• [ABOUT THIS EXERCISE]
I would like each line of the data that holds the word "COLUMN" copied out.

--- START ---

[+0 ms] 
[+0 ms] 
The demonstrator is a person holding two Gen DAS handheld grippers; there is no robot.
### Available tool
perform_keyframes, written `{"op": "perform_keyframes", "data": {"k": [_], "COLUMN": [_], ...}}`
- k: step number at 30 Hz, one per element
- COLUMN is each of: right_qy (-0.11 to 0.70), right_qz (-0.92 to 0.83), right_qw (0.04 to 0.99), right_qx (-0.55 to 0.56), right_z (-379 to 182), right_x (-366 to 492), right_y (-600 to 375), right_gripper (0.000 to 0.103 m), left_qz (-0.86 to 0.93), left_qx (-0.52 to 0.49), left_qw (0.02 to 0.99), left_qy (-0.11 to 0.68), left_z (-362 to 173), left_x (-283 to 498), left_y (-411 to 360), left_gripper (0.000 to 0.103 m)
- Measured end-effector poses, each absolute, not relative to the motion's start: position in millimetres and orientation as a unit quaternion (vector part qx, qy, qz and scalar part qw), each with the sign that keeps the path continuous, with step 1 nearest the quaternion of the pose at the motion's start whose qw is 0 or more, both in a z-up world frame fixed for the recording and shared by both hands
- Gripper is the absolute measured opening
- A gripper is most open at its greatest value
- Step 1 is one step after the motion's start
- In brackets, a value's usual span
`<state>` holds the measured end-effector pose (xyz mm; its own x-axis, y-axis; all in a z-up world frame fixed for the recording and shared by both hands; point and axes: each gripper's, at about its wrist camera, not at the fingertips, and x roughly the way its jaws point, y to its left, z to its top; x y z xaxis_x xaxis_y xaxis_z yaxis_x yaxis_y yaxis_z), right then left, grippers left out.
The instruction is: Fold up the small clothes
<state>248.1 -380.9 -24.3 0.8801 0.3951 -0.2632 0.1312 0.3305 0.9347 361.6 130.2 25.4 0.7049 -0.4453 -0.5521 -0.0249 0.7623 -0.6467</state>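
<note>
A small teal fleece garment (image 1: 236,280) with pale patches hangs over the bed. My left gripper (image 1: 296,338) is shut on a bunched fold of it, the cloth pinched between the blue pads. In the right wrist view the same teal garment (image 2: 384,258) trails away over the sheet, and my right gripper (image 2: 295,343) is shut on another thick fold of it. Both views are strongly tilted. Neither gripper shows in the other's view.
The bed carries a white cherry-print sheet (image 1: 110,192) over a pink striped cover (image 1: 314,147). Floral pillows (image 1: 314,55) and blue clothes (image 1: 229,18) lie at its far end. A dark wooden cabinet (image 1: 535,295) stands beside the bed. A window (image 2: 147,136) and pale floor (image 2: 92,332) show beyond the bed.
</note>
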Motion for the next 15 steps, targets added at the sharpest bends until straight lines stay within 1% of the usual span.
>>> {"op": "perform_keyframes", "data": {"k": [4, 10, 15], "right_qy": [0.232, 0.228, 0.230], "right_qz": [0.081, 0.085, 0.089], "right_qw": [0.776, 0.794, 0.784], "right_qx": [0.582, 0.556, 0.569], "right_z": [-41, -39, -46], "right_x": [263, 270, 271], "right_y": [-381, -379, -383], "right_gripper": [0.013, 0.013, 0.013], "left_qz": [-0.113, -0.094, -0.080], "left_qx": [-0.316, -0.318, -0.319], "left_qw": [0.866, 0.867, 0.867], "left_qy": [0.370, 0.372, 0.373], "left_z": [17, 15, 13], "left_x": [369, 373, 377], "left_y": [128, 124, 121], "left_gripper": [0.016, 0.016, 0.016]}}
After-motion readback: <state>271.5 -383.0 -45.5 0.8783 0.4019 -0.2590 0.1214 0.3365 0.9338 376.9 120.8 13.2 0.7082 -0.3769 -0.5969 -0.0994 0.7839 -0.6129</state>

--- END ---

• [RESPONSE FOR THIS EXERCISE]
perform_keyframes, written `{"op": "perform_keyframes", "data": {"k": [_], "COLUMN": [_], ...}}`
- COLUMN is each of: right_qy (-0.11 to 0.70), right_qz (-0.92 to 0.83), right_qw (0.04 to 0.99), right_qx (-0.55 to 0.56), right_z (-379 to 182), right_x (-366 to 492), right_y (-600 to 375), right_gripper (0.000 to 0.103 m), left_qz (-0.86 to 0.93), left_qx (-0.52 to 0.49), left_qw (0.02 to 0.99), left_qy (-0.11 to 0.68), left_z (-362 to 173), left_x (-283 to 498), left_y (-411 to 360), left_gripper (0.000 to 0.103 m)

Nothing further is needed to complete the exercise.